Mastigias ocellatus

Scientific classification
- Domain: Eukaryota
- Kingdom: Animalia
- Phylum: Cnidaria
- Class: Scyphozoa
- Order: Rhizostomeae
- Family: Mastigiidae
- Genus: Mastigias
- Species: M. ocellatus
- Binomial name: Mastigias ocellatus (Modeer, 1791)
- Synonyms: Medusa ocellata Modeer, 1791 ; Versura palmata Haeckel, 1880 ;

= Mastigias ocellatus =

- Genus: Mastigias
- Species: ocellatus
- Authority: (Modeer, 1791)

Species of jellyfish

Mastigias ocellatus, the golden medusa, is a species of jellyfish in the family Mastigiidae. It is native to the southern Pacific Ocean.

==Etymology==
The specific epithet is derived from the Latin ocellatus, "having small eyes", referring to the white spots on the edge of the bell that appear similar to small eyes.

==Description==
The medusa of Mastigias ocellatus grows to a diameter of about 15 cm.

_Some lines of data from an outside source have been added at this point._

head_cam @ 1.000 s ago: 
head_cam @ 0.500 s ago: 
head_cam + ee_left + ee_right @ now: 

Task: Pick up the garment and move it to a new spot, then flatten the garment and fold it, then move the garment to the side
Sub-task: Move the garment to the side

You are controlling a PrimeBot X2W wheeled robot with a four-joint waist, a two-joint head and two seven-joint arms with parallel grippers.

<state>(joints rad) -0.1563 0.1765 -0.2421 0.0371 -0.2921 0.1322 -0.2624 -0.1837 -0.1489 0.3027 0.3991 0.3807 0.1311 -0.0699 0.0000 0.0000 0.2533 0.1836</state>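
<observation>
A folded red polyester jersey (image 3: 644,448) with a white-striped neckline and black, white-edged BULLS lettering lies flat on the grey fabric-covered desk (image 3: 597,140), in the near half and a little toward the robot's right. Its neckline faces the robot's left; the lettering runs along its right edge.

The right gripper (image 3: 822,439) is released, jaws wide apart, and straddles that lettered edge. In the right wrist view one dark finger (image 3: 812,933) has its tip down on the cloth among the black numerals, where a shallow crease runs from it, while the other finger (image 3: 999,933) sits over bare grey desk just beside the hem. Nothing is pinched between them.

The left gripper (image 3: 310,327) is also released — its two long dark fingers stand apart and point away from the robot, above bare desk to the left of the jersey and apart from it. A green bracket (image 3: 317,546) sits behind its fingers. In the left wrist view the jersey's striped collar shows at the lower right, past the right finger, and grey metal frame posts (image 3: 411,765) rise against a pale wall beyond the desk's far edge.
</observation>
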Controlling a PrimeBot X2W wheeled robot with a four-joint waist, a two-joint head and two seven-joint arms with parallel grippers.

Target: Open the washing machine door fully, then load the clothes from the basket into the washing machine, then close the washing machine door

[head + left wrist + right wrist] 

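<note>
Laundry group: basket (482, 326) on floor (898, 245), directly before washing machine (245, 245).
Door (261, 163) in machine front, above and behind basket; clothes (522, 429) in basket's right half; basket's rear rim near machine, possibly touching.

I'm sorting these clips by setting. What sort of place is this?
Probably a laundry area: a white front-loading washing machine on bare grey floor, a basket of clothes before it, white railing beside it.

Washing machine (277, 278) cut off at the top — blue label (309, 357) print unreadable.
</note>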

The surface of the bell is sculptured with small, polygonal nematocyst warts. There are 96 marginal lappets and eight three-winged mouth arms, terminating in a bare, club-shaped extremity, the tip of which is blue. The bell is reddish-brown, with white spots near the edge, each with a brown centre and margin.

==Distribution==
Mastigias ocellatus occurs in October in the southern Pacific Ocean. It is a pelagic species, and its method of reproduction has not been studied.